Spójrzmy na świat pesymistycznie...

Indeks WIG20 miał wczoraj ważny dzień. Wybił się dołem z trendu bocznego, w którym przebywał od września. Daje mu czas do końca tygodnia na to, aby powrócić powyżej 2200, wtedy będzie można uznać, że to był wypadek przy pracy, czasami na giełdzie tak się zdarza. Ale jeśli nie wrócimy szybko ponad 2200, to...
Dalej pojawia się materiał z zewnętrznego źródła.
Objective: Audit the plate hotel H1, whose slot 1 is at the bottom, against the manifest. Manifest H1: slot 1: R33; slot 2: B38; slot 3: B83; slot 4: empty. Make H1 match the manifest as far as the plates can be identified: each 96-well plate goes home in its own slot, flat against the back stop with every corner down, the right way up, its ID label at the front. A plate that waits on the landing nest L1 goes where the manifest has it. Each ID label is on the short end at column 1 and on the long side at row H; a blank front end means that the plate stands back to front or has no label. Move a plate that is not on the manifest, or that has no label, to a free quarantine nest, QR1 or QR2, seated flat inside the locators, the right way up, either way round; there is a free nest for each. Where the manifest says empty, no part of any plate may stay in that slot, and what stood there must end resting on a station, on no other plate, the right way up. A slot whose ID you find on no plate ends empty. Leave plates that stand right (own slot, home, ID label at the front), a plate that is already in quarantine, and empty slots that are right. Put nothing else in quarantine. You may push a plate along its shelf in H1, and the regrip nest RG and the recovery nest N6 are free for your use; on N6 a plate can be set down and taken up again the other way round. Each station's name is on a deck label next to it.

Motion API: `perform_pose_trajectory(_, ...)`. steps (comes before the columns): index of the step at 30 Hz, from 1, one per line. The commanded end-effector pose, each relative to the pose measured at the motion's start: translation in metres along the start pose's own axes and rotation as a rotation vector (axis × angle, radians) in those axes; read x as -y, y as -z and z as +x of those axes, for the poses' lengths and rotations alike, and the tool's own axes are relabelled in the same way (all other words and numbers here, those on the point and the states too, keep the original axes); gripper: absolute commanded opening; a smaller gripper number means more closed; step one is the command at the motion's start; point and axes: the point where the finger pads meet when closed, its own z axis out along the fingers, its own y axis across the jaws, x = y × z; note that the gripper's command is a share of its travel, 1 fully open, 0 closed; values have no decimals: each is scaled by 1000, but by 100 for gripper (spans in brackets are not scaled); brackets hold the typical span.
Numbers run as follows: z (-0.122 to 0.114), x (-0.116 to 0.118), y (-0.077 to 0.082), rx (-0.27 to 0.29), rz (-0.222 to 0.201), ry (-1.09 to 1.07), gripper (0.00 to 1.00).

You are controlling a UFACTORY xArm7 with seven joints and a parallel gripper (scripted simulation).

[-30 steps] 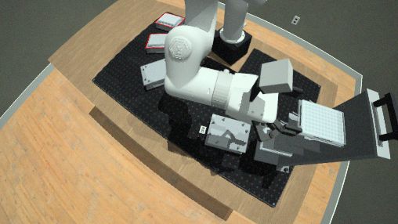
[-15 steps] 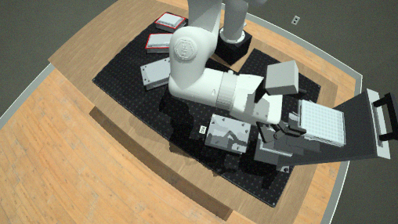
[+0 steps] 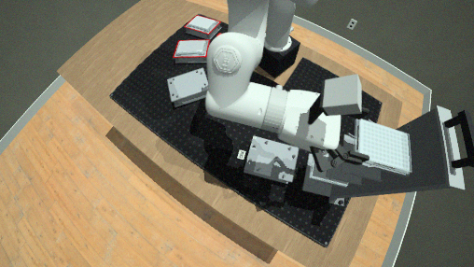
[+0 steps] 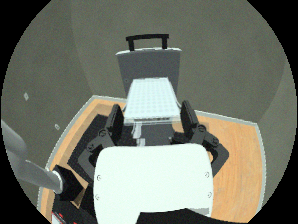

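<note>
The plate hotel H1 (image 3: 426, 154) (image 4: 149, 63) stands at the right of the deck, with a black handle (image 3: 459, 140) at its far end. A white 96-well plate (image 3: 384, 146) (image 4: 152, 98) lies wells up, high at the hotel's front, and juts toward me. No ID label can be read in either view. My gripper (image 3: 349, 156) (image 4: 151, 109) is open at the plate's near end. In the wrist view one finger stands on each side of that end. Lower slots are hidden under the plate and my arm.
Two red-edged quarantine nests (image 3: 202, 25) (image 3: 191, 49) lie at the back left, and a grey nest (image 3: 188, 86) lies next to them. Another grey nest (image 3: 271, 159) lies just left of the hotel, with a grey station (image 3: 327, 181) below my wrist. My arm spans the mat's middle.
</note>
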Motion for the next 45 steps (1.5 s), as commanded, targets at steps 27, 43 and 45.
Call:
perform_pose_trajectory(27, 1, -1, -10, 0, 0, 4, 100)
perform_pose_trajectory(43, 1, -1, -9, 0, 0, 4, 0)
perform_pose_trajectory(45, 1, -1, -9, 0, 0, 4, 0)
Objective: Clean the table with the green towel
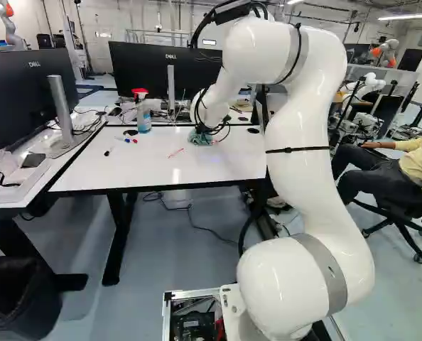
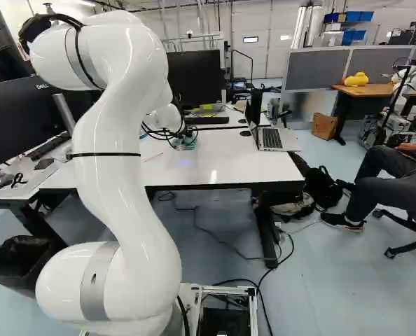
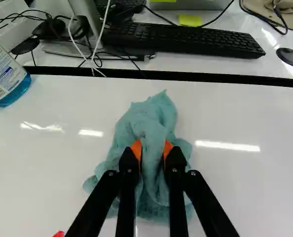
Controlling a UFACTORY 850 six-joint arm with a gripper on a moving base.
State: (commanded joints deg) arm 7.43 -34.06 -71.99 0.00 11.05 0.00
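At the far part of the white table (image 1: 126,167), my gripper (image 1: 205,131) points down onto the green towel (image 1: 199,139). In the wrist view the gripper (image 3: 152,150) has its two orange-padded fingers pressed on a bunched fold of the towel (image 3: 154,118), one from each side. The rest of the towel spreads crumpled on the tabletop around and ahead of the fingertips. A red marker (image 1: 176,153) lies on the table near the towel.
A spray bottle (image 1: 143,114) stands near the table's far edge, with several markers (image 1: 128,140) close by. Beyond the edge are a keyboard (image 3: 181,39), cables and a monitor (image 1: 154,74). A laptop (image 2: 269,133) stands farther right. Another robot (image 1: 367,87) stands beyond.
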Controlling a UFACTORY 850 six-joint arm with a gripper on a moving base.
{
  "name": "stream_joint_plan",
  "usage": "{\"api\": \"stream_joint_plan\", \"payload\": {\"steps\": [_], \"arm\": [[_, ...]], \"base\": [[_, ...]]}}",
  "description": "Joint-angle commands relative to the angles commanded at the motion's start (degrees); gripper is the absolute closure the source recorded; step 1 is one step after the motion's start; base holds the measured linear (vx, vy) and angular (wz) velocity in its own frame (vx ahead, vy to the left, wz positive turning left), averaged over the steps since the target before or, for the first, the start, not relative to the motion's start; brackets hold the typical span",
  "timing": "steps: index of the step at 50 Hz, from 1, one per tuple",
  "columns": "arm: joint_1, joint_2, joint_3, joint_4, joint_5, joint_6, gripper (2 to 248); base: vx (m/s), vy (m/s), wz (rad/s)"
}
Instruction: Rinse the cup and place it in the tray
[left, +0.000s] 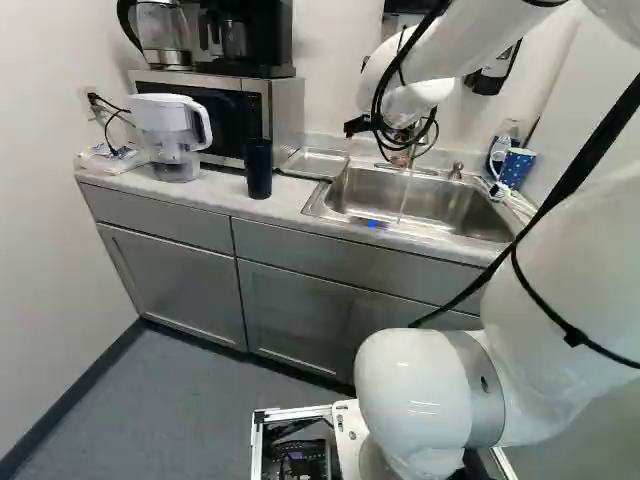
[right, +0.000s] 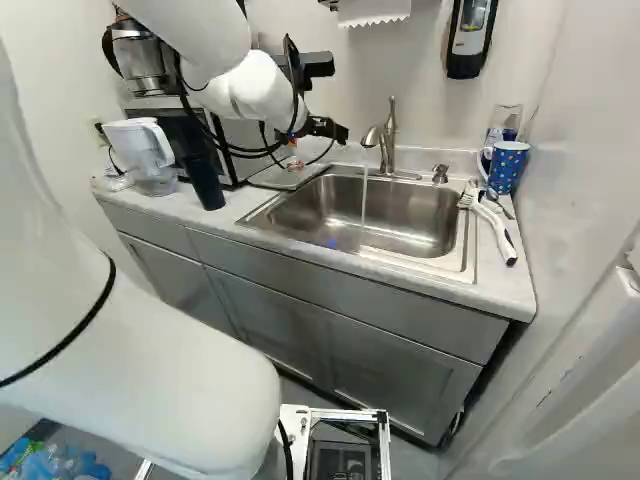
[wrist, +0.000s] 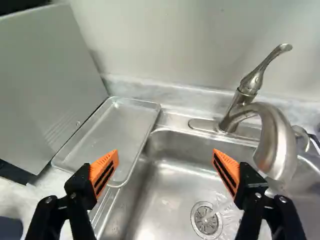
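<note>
Widely spread pincer (right: 318, 146), open sink basin (wrist: 172, 185) ahead, rimmed tray (wrist: 120, 125) along its edge, faucet (wrist: 275, 137) near one finger.

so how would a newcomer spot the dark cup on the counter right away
In the left base view, find the microwave at the back of the counter, left of the sink. In front of its right end, past the white pitcher, stands the cup. It is tall, dark and plain with no handle showing, unlike the pitcher and the dotted mug.
</note>
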Motion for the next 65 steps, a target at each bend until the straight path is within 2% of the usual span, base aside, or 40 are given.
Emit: {"api": "stream_joint_plan", "payload": {"steps": [30, 49, 65], "arm": [[-0.29, 0.13, 0.11, 0.0, -13.81, 0.0, 3], [-2.9, 0.6, 0.54, 0.0, -22.69, 0.0, 3], [-5.85, 0.74, 0.67, 0.0, -22.76, 0.0, 3]], "base": [[0.0, 0.0, 0.0], [0.0, 0.0, 0.0], [0.0, 0.0, 0.0]]}}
...mamy otwarte drzwi do snucia dowolnie pesymistycznych wizji. Na dzisiaj sytuacja wygląda tak, że wyszliśmy dołem z trójkąta, a dzisiejsza próba odbicia wypadła bardzo słabiutko


W tej sytuacji mamy pełne prawo dojść do dołka z września, czyli okolic 2000, choć po drodze będą przeszkoda w postaci 2100-2120. Ale sytuacje można przedstawić też tak:


Jak się okazuje, własnie złamaliśmy też linie trendu wzrostowego trwającego od lutego 2009. Czyli czekający nas spadek powinien być korektą całego trzyletniego wzrostu. To jednak wcale nie musi być wariant gorszy od pierwszego. 50% zniesienia całej fali wzrostowej od lutego 2009 do kwietnia 2011 jest bowiem w okolicach...2100. Kolejne zniesienie Fibonacciego - 61,8% to już poziom 1900. Możemy więc lecieć do 1900. Ale sytuację można przedstawić też tak:


Zakładamy, że od lutego 2009 do kwietnia 2011 mieliśmy hossę, od kwietnia 2011 mamy korektę, która często składa się z trzech fal. Spadkowej, korekcyjnej ( czyli korekta korekty) i kolejnej spadkowej. Pierwsze dwie mamy za sobą, zaczynamy tę ostatnią. Zakładając równość fal, powinniśmy teraz zlecieć o30,8%, tak samo jak w okresie kwiecień - wrzesień 2011. A to, licząc od szczytu lutowego daje nam spadek do poziomu 1662. Ale sytuację można przedstawić też tak:


W wersji superpesymistycznej wcale nie mieliśmy hossy w latach 2009-2011. To była tylko korekta w bessie. Bessa zaczęła się w 2007 i zgodnie z teorią fal Elliotta miała 5 fal. Korekta 2009-2011 miała trzy fale. Od kwietnia 2011 trwa kolejna, trzecia fala bessy, która również oczywiście ma strukturę pięciofalową. Własnie zakończyliśmy falę nr 2 ( wzrostowa korekta w bessie, chociaż wyszła bardziej płaska niż wzrostowa ) i teraz zaczynamy falę nr 3, po której będzie jeszcze jedna korekta w górę i jeszcze jedna fala spadkowa. Zakładając, że cała ta odsłona bessy ściągnie nam WIG20 w dół w takim samym stopniu, co odsłona pierwsza z lat 2007-2009 ( czyli o 68,2% ) lądujemy na poziomie 935,8 punktu. Czyli najniższym od 1996.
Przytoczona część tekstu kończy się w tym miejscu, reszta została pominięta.